(Beginning of Data extract)

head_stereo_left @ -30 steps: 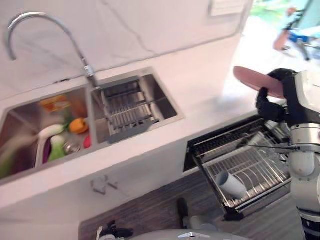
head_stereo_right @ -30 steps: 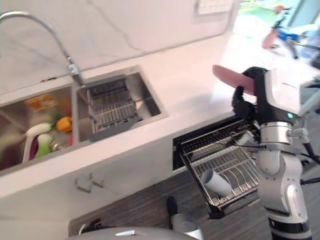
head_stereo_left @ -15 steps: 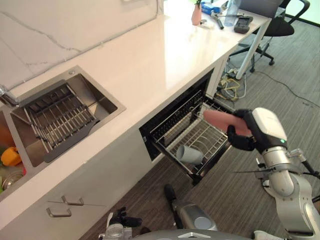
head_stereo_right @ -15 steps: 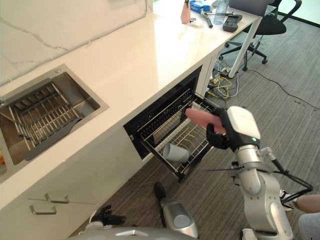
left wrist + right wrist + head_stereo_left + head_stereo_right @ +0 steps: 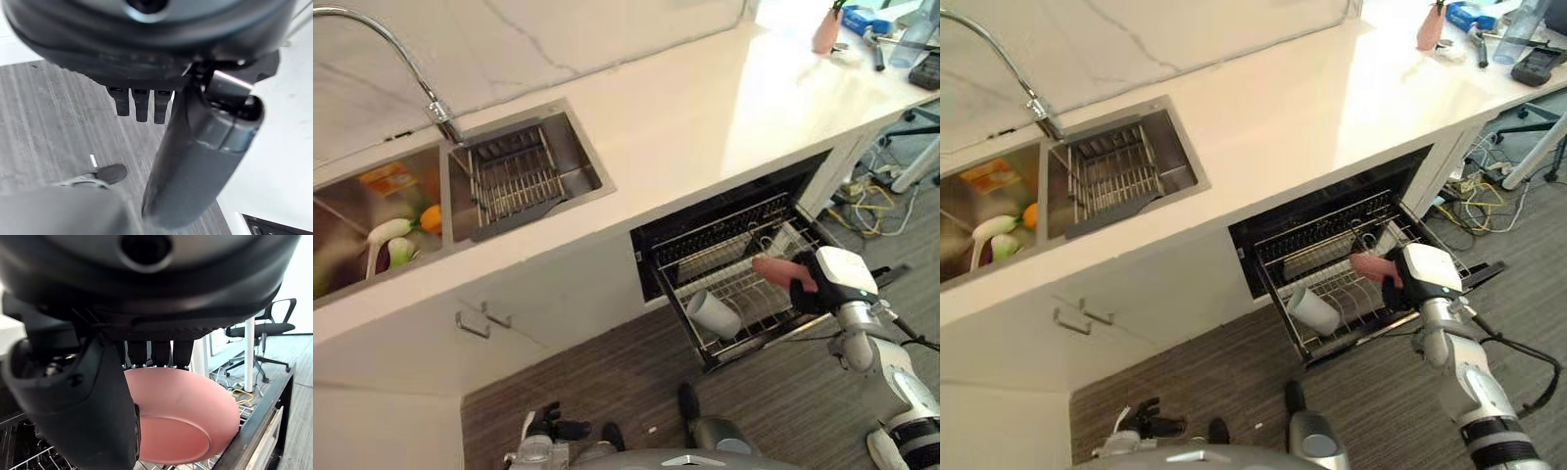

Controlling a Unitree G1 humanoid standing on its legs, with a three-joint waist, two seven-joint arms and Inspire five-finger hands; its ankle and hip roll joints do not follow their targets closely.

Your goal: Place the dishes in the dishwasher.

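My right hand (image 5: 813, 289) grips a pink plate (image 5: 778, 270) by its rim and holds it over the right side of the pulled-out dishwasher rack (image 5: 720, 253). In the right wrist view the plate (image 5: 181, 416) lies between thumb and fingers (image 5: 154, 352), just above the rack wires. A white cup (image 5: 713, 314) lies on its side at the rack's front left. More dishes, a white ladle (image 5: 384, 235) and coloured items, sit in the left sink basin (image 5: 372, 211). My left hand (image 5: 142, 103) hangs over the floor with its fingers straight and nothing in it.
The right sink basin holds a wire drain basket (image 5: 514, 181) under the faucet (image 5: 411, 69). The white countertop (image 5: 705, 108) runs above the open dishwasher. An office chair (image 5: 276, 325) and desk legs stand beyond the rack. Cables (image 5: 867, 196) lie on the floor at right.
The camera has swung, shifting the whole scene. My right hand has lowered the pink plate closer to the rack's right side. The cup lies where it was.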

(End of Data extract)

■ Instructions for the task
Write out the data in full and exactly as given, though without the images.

■ Task solution
head_stereo_left @ -30 steps: 
head_stereo_right @ -30 steps: 
head_stereo_left @ -15 steps: 
head_stereo_right @ -15 steps: 
left wrist + right wrist + head_stereo_left + head_stereo_right @ +0 steps: 

Controlling a Unitree G1 humanoid standing on its legs, with a three-joint waist, two seven-joint arms and Inspire five-finger hands; its ankle and hip roll joints do not follow their targets closely.

Your goal: Place the dishes in the dishwasher.

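My right hand (image 5: 813, 289) grips a pink plate (image 5: 778, 270) by its rim and holds it over the right side of the pulled-out dishwasher rack (image 5: 720, 253). In the right wrist view the plate (image 5: 181, 416) lies between thumb and fingers (image 5: 154, 352), just above the rack wires. A white cup (image 5: 713, 314) lies on its side at the rack's front left. More dishes, a white ladle (image 5: 384, 235) and coloured items, sit in the left sink basin (image 5: 372, 211). My left hand (image 5: 142, 103) hangs over the floor with its fingers straight and nothing in it.
The right sink basin holds a wire drain basket (image 5: 514, 181) under the faucet (image 5: 411, 69). The white countertop (image 5: 705, 108) runs above the open dishwasher. An office chair (image 5: 276, 325) and desk legs stand beyond the rack. Cables (image 5: 867, 196) lie on the floor at right.
The camera has swung, shifting the whole scene. My right hand has lowered the pink plate closer to the rack's right side. The cup lies where it was.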

The answer has been written out in full.